Incubation of cells with sitosterol-cyclodextrin left the free cholesterol and cholesteryl ester concentrations unchanged from those in cells incubated in complete medium. The differences in the free and esterified sitosterol content of the ACAT1 and ACAT2 cells were contrary to the free cholesterol and cholesteryl ester mass of these cells. ACAT2 cells had significantly more free sitosterol (29 versus 22.5 nmol/mg protein) and significantly less sitosteryl ester (4.3 versus 21.4 nmol/mg protein) than ACAT1 cells. Loading either cell line with sitosterol did not appear to alter the handling of cholesterol, rather the sitosterol appeared to be processed in a unique fashion. In addition to measuring the mass of steryl esters in the ACAT1 and ACAT2 cells, the amounts of cholesteryl ester and sitosteryl ester formed by the cells were calculated from the isotopic labeling with [3H]cholesterol and [3H]sitosterol (Fig. 4). Based upon the specific activity of the [3H]cholesterol in the cholesterol-cyclodextrin containing medium, the ACAT1 cells internalized 187 nmol of total cholesterol/mg cell protein and converted 74% (139 nmol/cell mg protein) of it to cholesteryl ester (Fig. 4A). For the ACAT2 cells, 193 nmol of medium-derived cholesterol/mg cell protein was present in the cells with 85% (164 nmol/mg cell protein) of it in an esterified form. Although the calculated amounts of sterol were not the same as for the sterol mass data (Table II), the trend for relative amounts of [3H]cholesterol and [3H]cholesteryl ester in the ACAT1 and ACAT2 cells was the same as for the mass data and consistent with the observation that the ACAT2 cells had higher ACAT activity.
Under conditions where the cells were exposed to medium supplemented with sitosterol-cyclodextrin, the ACAT1 cells accumulated significantly less free sitosterol than the ACAT2 cells (19.9 versus 24.4 nmol/mg cell protein) (Fig. 4B). In contrast, the ACAT1 cells esterified 43% of the total sitosterol compared with only 15% for the ACAT2 cells (15.1 versus 4.3 nmol/mg cell protein). Again, the same trend occurred in the mass data of Table II. Moreover, when the ratio of cellular sitosteryl ester content to ACAT activity (Table III) was considered, the esterification efficiency of sitosterol was 9- to 12-fold higher for ACAT1 compared with ACAT2. From this outcome, which is similar to that seen in the assays with microsomes (Fig. 2), it could be concluded that compared with ACAT1, ACAT2 within intact cells more readily distinguishes sitosterol from cholesterol and produces significantly less esterified sitosterol product.

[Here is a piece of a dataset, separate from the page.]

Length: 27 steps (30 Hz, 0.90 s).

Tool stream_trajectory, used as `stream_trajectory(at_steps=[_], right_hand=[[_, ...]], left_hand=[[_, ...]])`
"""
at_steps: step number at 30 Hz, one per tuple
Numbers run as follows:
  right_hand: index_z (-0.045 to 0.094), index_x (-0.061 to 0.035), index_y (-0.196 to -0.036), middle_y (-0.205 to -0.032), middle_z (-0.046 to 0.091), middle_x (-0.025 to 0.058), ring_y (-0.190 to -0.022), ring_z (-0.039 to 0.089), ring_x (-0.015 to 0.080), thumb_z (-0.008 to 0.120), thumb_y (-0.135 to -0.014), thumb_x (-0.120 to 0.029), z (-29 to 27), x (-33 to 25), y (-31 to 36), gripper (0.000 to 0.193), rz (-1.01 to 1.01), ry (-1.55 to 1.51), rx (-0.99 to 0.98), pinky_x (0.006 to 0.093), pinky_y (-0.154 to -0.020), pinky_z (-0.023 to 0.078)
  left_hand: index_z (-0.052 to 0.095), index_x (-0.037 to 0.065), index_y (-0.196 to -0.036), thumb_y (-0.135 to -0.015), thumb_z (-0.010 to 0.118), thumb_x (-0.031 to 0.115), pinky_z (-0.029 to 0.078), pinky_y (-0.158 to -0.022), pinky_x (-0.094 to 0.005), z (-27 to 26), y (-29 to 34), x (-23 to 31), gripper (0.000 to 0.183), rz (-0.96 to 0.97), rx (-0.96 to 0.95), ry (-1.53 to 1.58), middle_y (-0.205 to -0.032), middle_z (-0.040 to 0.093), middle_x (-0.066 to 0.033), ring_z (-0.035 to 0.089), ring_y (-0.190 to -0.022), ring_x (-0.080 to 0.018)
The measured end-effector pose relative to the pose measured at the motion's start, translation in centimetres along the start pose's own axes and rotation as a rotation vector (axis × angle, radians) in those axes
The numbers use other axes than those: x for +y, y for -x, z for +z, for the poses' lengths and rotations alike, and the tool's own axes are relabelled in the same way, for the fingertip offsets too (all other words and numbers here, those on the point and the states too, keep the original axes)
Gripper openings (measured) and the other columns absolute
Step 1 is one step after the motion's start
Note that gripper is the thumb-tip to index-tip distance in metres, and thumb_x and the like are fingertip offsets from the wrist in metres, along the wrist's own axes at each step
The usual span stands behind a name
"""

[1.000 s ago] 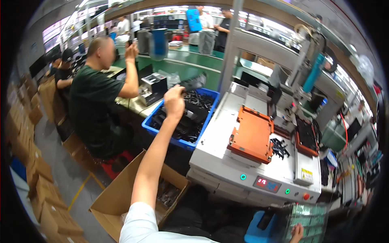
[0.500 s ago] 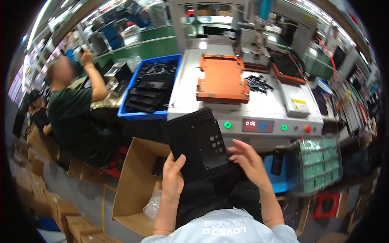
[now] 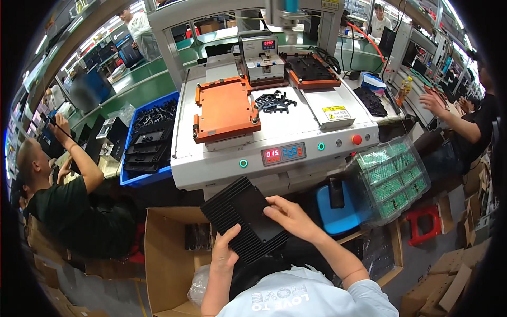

Esterification of Sitosterol by LCATUsing recombinant HDL particles that had either an 80:15:1 or 80:5:1 molar ratio of POPC:cholesterol (or sitosterol):human apoA-I, the sterol specificity of LCAT was tested. Analysis of the particles by non-denaturing gradient gel electrophoresis showed that the cholesterol and sitosterol containing HDL with the same constituent molar ratios had similar diameters and particle sub-populations (Fig. 5A). The rate of cholesterol esterification by LCAT was similar when either the 80:15:1 or 80:5:1 recombinant HDL were used as substrate (420 versus 402 nmol/min·mg LCAT) (Fig. 5B). Likewise LCAT esterified the sitosterol on both the 80:15:1 or 80:5:1 HDL at nearly identical rates (316 versus 336 nmol/min·mg LCAT). Comparison of the rates of esterification of the two sterols indicated that LCAT esterifies cholesterol 15% more efficiently than sitosterol.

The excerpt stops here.